Forecasting

pyro.contrib.forecast is a lightweight framework for experimenting with a restricted class of time series models and inference algorithms using familiar Pyro modeling syntax and PyTorch neural networks.

Models include hierarchical multivariate heavy-tailed time series of ~1000 time steps and ~1000 separate series. Inference combines subsample-compatible variational inference with Gaussian variable elimination based on the GaussianHMM class. Inference using Hamiltonian Monte Carlo sampling is also supported with HMCForecaster. Forecasts are in the form of joint posterior samples at multiple future time steps.

Hierarchical models use the familiar plate syntax for general hierarchical modeling in Pyro. Plates can be subsampled, enabling training of joint models over thousands of time series. Multivariate observations are handled via multivariate likelihoods like MultivariateNormal, GaussianHMM, or LinearHMM. Heavy tailed models are possible by using StudentT or Stable likelihoods, possibly together with LinearHMM and reparameterizers including StudentTReparam, StableReparam, and LinearHMMReparam.

Seasonality can be handled using the helpers periodic_repeat(), periodic_cumsum(), and periodic_features().

See pyro.contrib.timeseries for ways to construct temporal Gaussian processes useful as likelihoods.

For example usage see:

Forecaster Interface

class ForecastingModel[source]

Bases: pyro.nn.module.PyroModule

Abstract base class for forecasting models.

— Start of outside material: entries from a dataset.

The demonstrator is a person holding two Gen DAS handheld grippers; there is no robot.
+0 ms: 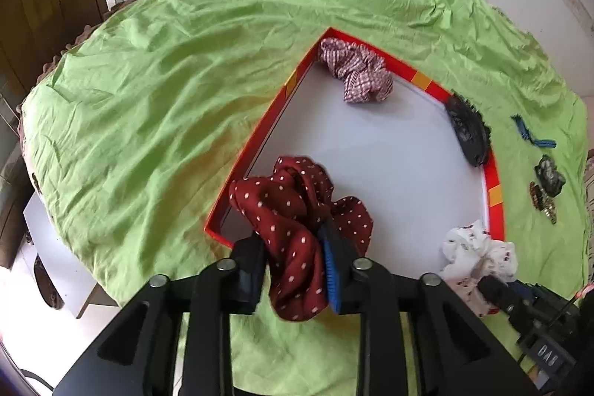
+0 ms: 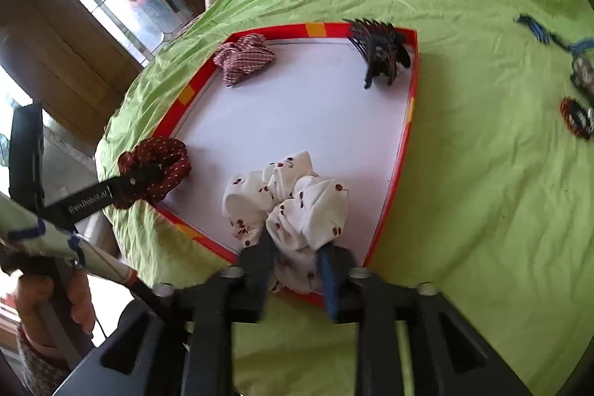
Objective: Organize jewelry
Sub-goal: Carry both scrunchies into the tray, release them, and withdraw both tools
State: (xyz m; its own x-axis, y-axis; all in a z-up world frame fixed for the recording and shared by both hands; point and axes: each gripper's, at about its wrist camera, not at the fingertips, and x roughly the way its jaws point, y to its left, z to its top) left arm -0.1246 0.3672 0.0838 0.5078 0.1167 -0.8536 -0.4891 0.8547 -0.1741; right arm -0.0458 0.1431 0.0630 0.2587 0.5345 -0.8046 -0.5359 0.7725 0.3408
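The dark red white-dotted fabric scrunchie (image 1: 297, 229), loosely between the parted left tongs (image 1: 295, 275), straddles the near-left corner of the red-rimmed white tray (image 1: 260, 132) on the bed (the white cherry-print scrunchie (image 2: 293, 210) sits likewise within the parted right tongs (image 2: 297, 270) at the near rim), so either could slide out onto the green sheet (image 1: 148, 80).

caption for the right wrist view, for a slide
Right claw straddling a white cherry-print scrunchie at the near edge of a red-rimmed tray on green cloth.
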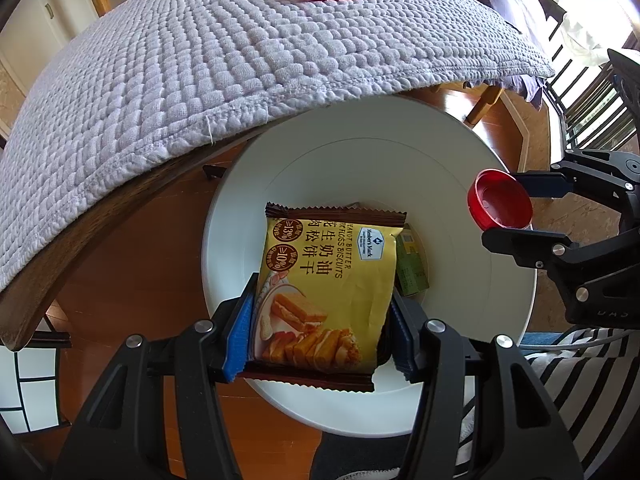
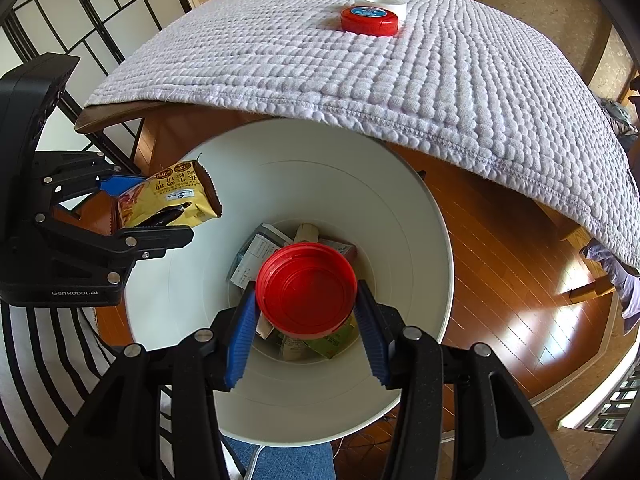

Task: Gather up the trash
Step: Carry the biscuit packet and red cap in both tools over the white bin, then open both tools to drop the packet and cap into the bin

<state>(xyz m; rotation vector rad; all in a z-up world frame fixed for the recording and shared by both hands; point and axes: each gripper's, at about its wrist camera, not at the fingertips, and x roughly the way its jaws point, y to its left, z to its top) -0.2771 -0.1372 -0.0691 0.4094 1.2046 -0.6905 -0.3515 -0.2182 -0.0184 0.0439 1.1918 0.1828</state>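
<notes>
Both tongs loaded over bin (image 2: 420, 240): left tongs (image 1: 320, 332) clamp biscuit packet (image 1: 328, 280), right tongs (image 2: 306, 320) clamp red lid (image 2: 306, 290). Release each centrally above opening.

Glossy yellow-and-brown foil biscuit packet (image 1: 326, 292) with crimped edges; smooth red plastic lid (image 2: 306, 290), ridged inside; smooth matt white plastic bin (image 2: 404, 216); matt black plastic left gripper (image 1: 320, 336) and right gripper (image 2: 306, 334) with ribbed blue pads and bright metal pins; rough, quilted pale cloth (image 1: 192, 72) over a brown wooden table edge (image 1: 100, 216); glossy wooden floor (image 2: 500, 280).
</notes>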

Derived classes must implement the model() method.

abstract model(zero_data, covariates)[source]

Generative model definition.

Implementations must call the predict() method exactly once.

Implementations must draw all time-dependent noise inside the time_plate(). The prediction passed to predict() must be a deterministic function of noise tensors that are independent over time. This requirement is slightly more general than state space models.

Parameters

zero_data (Tensor) – A zero tensor like the input data, but extended to the duration of the time_plate(). This allows models to depend on the shape and device of data but not its value.
covariates (Tensor) – A tensor of covariates with time dimension -2.

Returns

Return value is ignored.

property time_plate

Helper to create a pyro.plate over time.

Returns: A plate named “time” with size covariates.size(-2) and dim=-1. This is available only during model execution.
Return type: plate

predict(noise_dist, prediction)[source]

Prediction function, to be called by model() implementations.

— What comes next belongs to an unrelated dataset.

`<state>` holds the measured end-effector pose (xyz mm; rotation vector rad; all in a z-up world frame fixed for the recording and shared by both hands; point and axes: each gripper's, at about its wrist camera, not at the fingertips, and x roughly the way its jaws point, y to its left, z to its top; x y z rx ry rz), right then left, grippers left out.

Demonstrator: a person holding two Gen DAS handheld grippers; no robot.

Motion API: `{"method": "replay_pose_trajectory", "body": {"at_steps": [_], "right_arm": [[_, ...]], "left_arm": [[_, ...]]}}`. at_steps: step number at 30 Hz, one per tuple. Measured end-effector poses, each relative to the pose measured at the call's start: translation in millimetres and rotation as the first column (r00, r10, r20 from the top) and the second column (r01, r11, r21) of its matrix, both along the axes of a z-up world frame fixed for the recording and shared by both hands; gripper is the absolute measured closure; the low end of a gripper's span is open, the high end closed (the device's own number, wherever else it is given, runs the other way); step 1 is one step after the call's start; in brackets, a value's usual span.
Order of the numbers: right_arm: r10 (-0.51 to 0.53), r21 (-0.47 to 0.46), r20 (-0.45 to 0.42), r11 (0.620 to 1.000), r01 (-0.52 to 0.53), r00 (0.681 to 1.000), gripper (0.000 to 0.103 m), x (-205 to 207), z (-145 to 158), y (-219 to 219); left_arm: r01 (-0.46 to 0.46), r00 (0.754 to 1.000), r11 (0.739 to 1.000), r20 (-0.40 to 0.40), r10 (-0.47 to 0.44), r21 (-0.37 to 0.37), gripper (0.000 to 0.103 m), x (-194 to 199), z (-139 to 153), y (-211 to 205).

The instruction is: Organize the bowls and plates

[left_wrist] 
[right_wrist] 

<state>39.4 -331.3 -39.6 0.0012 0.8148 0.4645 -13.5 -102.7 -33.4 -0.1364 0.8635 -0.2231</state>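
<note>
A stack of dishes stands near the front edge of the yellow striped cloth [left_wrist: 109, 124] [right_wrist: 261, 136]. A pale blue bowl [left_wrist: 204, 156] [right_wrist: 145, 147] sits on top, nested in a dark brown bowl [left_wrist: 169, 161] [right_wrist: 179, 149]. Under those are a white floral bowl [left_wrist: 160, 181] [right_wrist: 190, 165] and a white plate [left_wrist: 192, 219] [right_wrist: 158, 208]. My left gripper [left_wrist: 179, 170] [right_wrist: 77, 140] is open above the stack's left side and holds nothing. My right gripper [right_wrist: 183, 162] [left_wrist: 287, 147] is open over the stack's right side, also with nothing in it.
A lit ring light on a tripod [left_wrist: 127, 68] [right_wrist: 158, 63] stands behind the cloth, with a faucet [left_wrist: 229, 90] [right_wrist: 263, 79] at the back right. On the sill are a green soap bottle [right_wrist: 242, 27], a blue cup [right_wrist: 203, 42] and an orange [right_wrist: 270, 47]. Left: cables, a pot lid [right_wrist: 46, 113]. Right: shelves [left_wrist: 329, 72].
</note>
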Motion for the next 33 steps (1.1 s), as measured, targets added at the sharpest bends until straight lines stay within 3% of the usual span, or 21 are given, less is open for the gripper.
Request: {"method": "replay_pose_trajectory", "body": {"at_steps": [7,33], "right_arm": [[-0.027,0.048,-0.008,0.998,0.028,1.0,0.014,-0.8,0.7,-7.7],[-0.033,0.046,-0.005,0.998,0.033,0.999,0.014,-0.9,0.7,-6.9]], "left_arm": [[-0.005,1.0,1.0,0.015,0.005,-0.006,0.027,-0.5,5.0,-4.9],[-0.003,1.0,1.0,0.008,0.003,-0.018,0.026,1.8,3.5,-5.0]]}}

This should be called outside of the time_plate().

This is similar to an observe statement in Pyro:

pyro.sample("residual", noise_dist,
            obs=(data - prediction))

but with (1) additional reshaping logic to allow time-dependent noise_dist (most often a GaussianHMM or variant); and (2) additional logic to allow only a partial observation and forecast the remaining data.

Parameters

noise_dist (Distribution) – A noise distribution with .event_dim in {0,1,2}. noise_dist is typically zero-mean or zero-median or zero-mode or somehow centered.
prediction (Tensor) – A prediction for the data. This should have the same shape as data, but broadcastable to full duration of the covariates.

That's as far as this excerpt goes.